Martedì 14 Novembre 2017
Foto di repertorio

I due giovani, originari del Varesotto, bloccati dai carabinieri insieme con un dipendente della ditta di famiglia

Non erano per nulla contenti di come viveva la madre, scappata con l'amante con cui stava sperperando anche i loro risparmi e così hanno deciso di rapirla per riportarla a casa. E' successo a Riccione dove i due ragazzi del Varesotto, un 23enne e un 16enne, e un dipendente dell'azienda di famiglia, un uomo di 49 anni che li stava aiutando, sabato sera sono stati arrestati dai carabinieri per sequestro di persone. 

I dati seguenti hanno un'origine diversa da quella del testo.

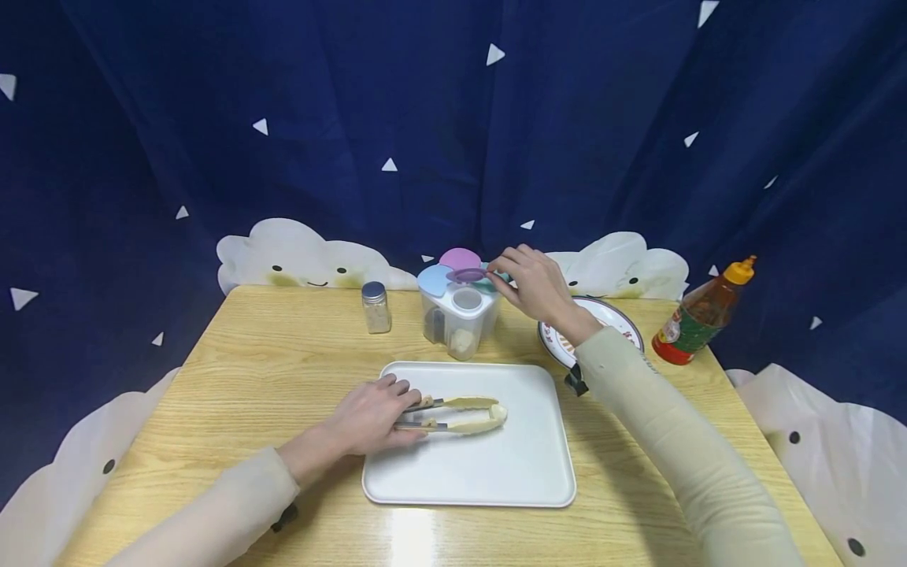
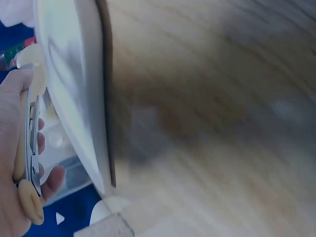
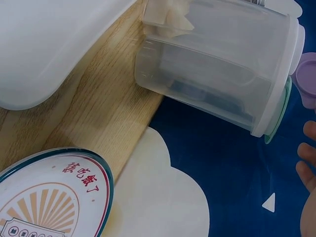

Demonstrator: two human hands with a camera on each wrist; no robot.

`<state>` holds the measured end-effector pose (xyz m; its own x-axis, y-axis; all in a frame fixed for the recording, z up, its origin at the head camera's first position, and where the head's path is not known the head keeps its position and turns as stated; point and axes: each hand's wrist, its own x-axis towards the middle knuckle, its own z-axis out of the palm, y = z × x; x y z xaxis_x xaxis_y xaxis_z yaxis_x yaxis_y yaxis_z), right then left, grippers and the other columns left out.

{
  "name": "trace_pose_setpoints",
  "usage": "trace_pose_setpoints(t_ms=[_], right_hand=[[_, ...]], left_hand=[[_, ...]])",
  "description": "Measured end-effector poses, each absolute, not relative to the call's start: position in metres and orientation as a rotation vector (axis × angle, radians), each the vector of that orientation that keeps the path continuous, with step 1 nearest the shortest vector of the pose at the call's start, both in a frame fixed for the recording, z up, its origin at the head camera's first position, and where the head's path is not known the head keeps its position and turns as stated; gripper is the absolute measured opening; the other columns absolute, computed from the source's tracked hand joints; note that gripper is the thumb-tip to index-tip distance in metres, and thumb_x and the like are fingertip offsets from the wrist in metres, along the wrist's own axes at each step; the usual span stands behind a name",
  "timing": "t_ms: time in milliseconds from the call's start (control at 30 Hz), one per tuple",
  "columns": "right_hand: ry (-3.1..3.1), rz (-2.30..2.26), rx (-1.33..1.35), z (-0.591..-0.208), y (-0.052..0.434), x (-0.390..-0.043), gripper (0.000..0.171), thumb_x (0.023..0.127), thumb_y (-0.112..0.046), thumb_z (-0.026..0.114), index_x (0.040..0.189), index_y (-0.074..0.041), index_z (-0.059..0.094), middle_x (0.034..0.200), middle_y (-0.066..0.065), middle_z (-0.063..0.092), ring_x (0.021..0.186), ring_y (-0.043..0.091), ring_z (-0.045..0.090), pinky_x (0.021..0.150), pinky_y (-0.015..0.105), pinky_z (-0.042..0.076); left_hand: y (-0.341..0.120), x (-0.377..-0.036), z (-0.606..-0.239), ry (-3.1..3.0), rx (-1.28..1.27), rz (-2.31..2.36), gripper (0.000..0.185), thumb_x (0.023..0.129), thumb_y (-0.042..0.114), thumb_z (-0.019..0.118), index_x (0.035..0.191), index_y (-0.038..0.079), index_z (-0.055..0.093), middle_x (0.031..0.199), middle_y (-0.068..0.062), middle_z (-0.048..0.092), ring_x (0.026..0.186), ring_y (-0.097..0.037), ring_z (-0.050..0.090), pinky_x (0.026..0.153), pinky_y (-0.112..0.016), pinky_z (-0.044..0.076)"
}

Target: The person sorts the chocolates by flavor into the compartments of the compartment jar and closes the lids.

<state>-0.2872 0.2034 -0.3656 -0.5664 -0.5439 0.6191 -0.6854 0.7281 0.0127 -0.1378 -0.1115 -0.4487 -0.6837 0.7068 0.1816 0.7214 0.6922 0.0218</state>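
My left hand grips a pair of cream-tipped metal tongs lying on a white tray; the tong tips pinch a small pale piece. In the left wrist view the tongs run along my fingers beside the tray's rim. My right hand reaches to a clear multi-compartment seasoning box behind the tray and pinches its raised purple lid. In the right wrist view the box lies tilted, with the purple lid near my fingertips.
A small glass shaker stands left of the box. A patterned plate lies to the right, also in the right wrist view. An orange-capped sauce bottle stands at the table's right edge. A blue curtain hangs behind the wooden table.
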Motion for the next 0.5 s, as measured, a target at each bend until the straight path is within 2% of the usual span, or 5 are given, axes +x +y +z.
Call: trace_pose_setpoints(t_ms=[333, 500], right_hand=[[-2.335, 0.298, 0.924, -0.366, 0.203, -0.288, 0.014, 0.101, -0.027, 0.07, 0.103, -0.015, 0.077, 0.1, 0.003, 0.075, 0.087, 0.026, 0.063, 0.073, 0.039, 0.052], [-2.331, 0.298, 0.924, -0.366, 0.203, -0.288, 0.014, 0.101, -0.026, 0.07, 0.103, -0.015, 0.077, 0.099, 0.003, 0.075, 0.085, 0.026, 0.062, 0.072, 0.039, 0.051]], left_hand=[[-0.136, -0.144, -0.419, -2.692, -1.042, -0.151, 0.049, 0.088, 0.057, 0.077, 0.113, 0.016, 0.071, 0.101, -0.004, 0.072, 0.081, -0.019, 0.061, 0.053, -0.025, 0.045], [-0.148, -0.151, -0.4, -2.626, -0.971, -0.136, 0.052, 0.086, 0.058, 0.078, 0.113, 0.013, 0.072, 0.097, -0.005, 0.072, 0.078, -0.019, 0.06, 0.052, -0.028, 0.046]])
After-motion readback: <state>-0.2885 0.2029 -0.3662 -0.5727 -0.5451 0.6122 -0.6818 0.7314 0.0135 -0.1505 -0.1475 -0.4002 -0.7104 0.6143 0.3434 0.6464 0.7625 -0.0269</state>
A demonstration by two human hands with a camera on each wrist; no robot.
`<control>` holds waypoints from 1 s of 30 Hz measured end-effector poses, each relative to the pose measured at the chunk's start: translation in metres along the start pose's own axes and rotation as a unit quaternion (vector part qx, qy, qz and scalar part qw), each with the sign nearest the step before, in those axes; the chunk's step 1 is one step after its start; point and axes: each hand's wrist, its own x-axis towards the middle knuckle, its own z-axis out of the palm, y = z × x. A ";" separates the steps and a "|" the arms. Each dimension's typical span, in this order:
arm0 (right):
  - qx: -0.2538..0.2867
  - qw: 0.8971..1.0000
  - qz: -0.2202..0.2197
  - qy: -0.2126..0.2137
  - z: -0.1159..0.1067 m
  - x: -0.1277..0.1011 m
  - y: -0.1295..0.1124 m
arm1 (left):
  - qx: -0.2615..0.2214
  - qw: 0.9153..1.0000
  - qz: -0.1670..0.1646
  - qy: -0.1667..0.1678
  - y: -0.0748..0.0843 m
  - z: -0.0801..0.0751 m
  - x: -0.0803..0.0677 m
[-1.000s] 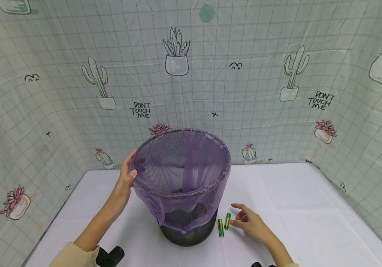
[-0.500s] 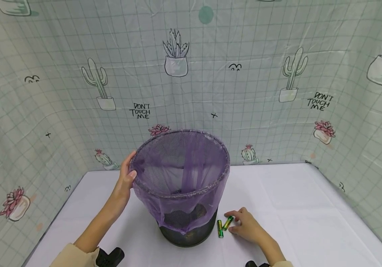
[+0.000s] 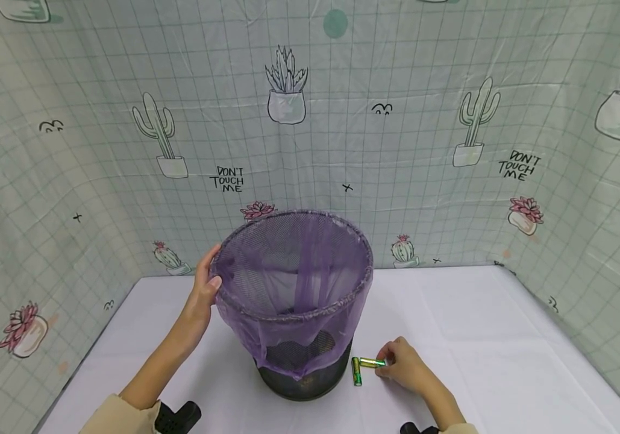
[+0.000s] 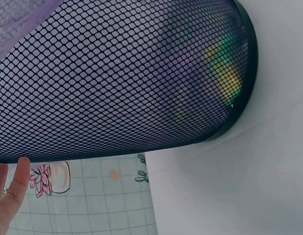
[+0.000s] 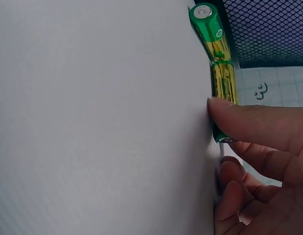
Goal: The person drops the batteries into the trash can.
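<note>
Writing on the curtain [image 3: 450, 90] reads "DON'T TOUCH ME" at 12 and 2 o'clock; the battery labels are too small to read. Your right hand [image 3: 404, 369] now pinches one battery [image 3: 372, 362] at the bin's 4 o'clock; half a second ago it lay slanted, now it lies crosswise, just beside the other battery [image 3: 356, 372]. Your left hand [image 3: 203, 289] still grips the rim of the bin [image 3: 296, 301] at 9 o'clock. The table [image 3: 505, 337] lies open toward 3 o'clock.
</note>
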 end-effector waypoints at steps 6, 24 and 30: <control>0.001 1.000 -0.001 -0.007 -0.001 0.000 0.001 | -0.001 1.000 -0.001 0.002 -0.001 -0.001 0.001; 0.107 0.993 0.047 -0.005 -0.016 -0.002 0.000 | 0.000 1.000 0.000 0.002 0.000 0.000 0.001; 0.108 0.993 0.030 0.033 -0.032 -0.003 -0.024 | -0.004 1.000 0.002 0.000 0.000 0.000 0.000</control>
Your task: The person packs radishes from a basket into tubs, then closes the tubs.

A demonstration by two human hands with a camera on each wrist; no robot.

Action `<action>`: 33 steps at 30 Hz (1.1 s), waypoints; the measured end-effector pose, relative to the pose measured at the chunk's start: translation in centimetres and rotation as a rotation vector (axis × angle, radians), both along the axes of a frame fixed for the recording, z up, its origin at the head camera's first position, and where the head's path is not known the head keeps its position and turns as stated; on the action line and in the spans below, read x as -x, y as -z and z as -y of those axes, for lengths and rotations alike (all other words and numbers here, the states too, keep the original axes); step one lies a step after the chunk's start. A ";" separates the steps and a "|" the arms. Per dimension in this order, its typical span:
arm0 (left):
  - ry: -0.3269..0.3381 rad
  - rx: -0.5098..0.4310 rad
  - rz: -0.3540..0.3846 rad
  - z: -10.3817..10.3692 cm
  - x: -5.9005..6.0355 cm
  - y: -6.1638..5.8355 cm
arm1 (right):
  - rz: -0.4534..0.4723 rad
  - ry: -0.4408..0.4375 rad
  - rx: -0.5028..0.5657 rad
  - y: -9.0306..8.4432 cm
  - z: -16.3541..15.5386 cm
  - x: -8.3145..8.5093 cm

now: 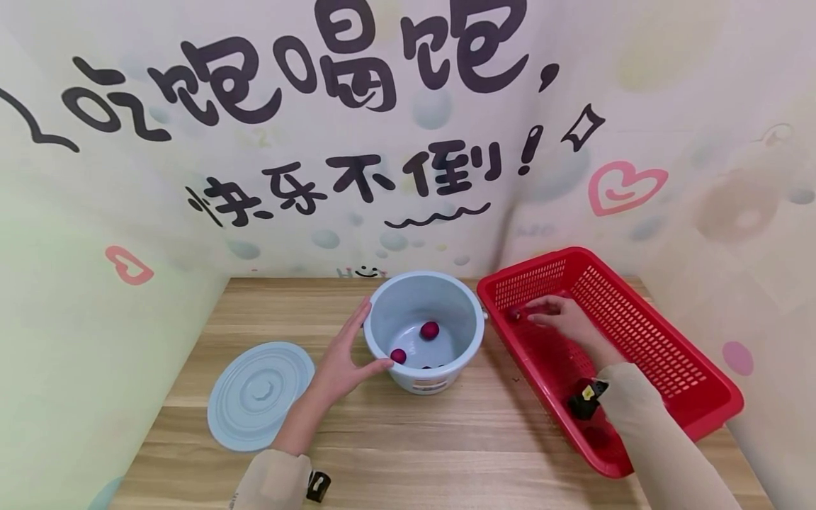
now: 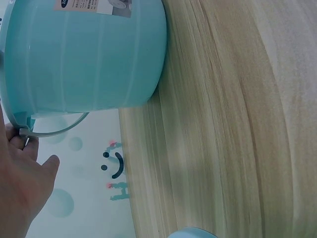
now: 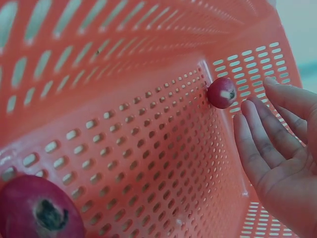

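Partly done, by the look of it: two red radishes (image 1: 430, 330) already inside the pale blue bucket (image 1: 389, 304), with a third perhaps showing dark at the near inner wall (too small to be sure). Still left in the red basket (image 1: 669, 354): one small radish (image 1: 515, 314) at the far left corner, and at least one larger radish (image 3: 37, 208) at the near end, seen close in the right wrist view. Right hand (image 1: 564, 316) inside the basket at its far end, fingers straight and loose, holding nothing; fingertips (image 3: 245, 119) just beside the small radish (image 3: 221, 92), close but apparently not touching. That radish resting against the perforated wall, to the left of the hand in the scene. Left hand (image 1: 344, 354) pressed flat against the left outer wall of the bucket, fingers extended and thumb toward the near side, steadying rather than gripping; in the left wrist view, fingers near the wire handle (image 2: 54, 130). Bucket standing upright in the middle of the wooden tabletop (image 1: 446, 439), just left of the basket. Round blue lid (image 1: 260, 394) lying flat at the near left, apart from the bucket.
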State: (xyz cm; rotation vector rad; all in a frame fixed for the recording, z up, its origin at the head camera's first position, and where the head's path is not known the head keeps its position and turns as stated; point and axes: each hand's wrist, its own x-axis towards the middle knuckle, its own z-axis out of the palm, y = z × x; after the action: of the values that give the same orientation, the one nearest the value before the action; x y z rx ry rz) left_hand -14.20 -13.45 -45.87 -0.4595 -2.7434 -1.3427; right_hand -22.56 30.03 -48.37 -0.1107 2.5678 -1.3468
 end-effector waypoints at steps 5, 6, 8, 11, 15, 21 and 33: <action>-0.002 0.002 0.005 0.0 0.0 0.0 | 0.014 0.024 -0.002 0.3 0.1 0.1; -0.003 0.001 0.008 0.0 0.0 0.0 | 0.017 0.026 -0.001 0.3 0.1 0.1; -0.005 0.001 0.013 -0.1 0.0 -0.1 | 0.022 0.026 0.002 0.5 0.0 0.2; -0.005 0.001 0.014 -0.1 0.0 -0.1 | 0.029 0.026 0.007 0.9 -0.1 0.4; -0.002 0.000 0.011 0.0 0.0 -0.2 | 0.037 0.032 0.021 1.4 0.0 0.8; -0.007 0.003 0.014 -0.1 0.0 -0.3 | 0.053 0.030 0.055 1.7 0.2 1.2; -0.005 0.004 -0.002 -0.1 0.0 -0.2 | 0.083 -0.001 0.042 2.9 0.2 1.9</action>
State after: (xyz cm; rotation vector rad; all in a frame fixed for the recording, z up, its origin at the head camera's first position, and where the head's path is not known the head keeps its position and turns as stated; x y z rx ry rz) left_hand -14.21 -13.38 -45.62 -0.4541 -2.7437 -1.3356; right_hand -24.43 29.87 -51.24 -0.0628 2.4717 -1.3757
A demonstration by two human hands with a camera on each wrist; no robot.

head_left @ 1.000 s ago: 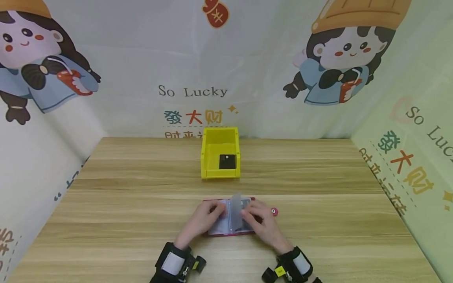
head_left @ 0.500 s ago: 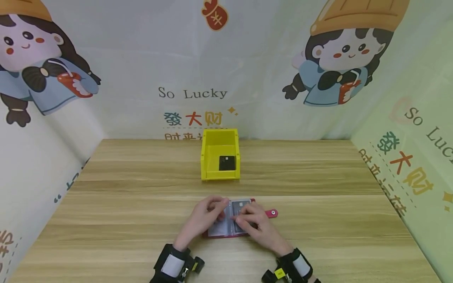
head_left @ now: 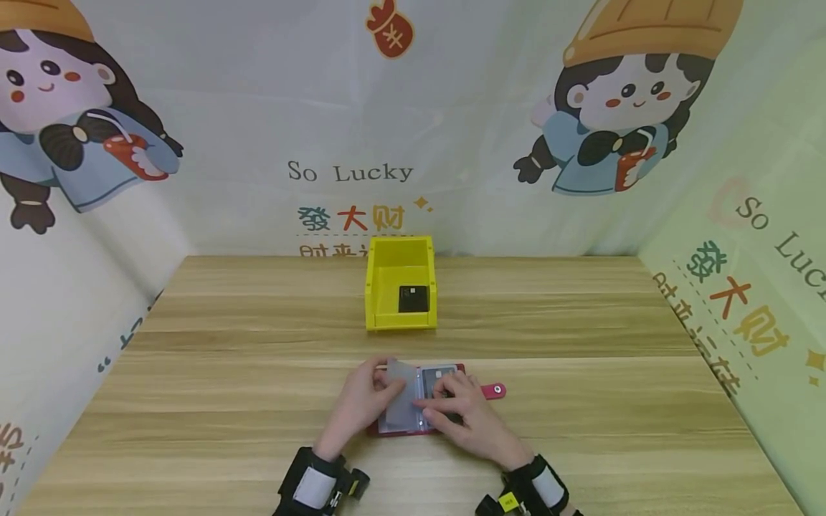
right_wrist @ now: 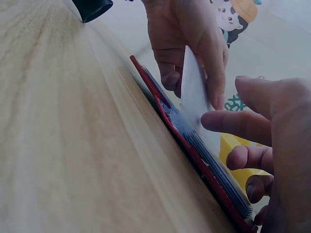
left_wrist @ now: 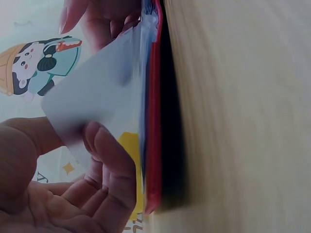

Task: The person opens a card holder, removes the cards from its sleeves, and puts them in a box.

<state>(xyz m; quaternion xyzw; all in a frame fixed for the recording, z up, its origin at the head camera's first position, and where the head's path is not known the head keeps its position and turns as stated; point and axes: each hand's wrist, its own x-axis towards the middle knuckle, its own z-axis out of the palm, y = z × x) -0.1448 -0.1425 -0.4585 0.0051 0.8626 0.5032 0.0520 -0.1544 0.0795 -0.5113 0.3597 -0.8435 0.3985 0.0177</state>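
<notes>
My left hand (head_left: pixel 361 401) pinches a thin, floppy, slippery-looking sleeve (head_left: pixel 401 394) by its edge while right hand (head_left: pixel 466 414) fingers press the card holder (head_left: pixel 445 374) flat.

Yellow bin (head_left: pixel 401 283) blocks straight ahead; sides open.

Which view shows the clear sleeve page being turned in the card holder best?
The head view: the clear page shows whole, lifted over the open red card holder, with the left hand gripping it. The left wrist view shows it close but blurred; the right wrist view shows it nearly edge-on.
</notes>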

Una gazzella dei militari riccionesi ha infatti intercettato il gruppo in una Mazda in viale D'Annunzio, notando che l'auto aveva una portiera posteriore aperta e una persona aggrappata nel tentativo di entrare nell'abitacolo: era l'amante della donna, un 34enne originario del Kenya. Lei, che di anni ne ha 45, era stata caricata con la forza in auto dai figli, meno di un'ora prima, all'uscita di un'hotel in zona Miramare.
Era stato proprio il titolare dell'albergo ad avvisare i due fratelli, già sulle tracce della madre dopo che la 45enne e il keniota avevano soggiornato senza pagare. Oltre al conto da saldare, lei aveva infatti lasciato anche il recapito dell'azienda di famiglia. I carabinieri hanno fermato la macchina, al termine di un breve inseguimento per le strade di Riccione. E una volta bloccata la Mazda, hanno notato che dentro c'era la donna, costretta a bordo contro la sua volontà dai suoi due figli e dal dipendente.

Secondo quanto emerso dalle indagini la madre, intestataria di varie società attive nel settore dell'edilizia, aveva lasciato il marito per seguire il nuovo compagno e per lui stava spendendo una 'fortuna'. I due fratelli e il dipendente sono stati arrestati in flagranza di reato.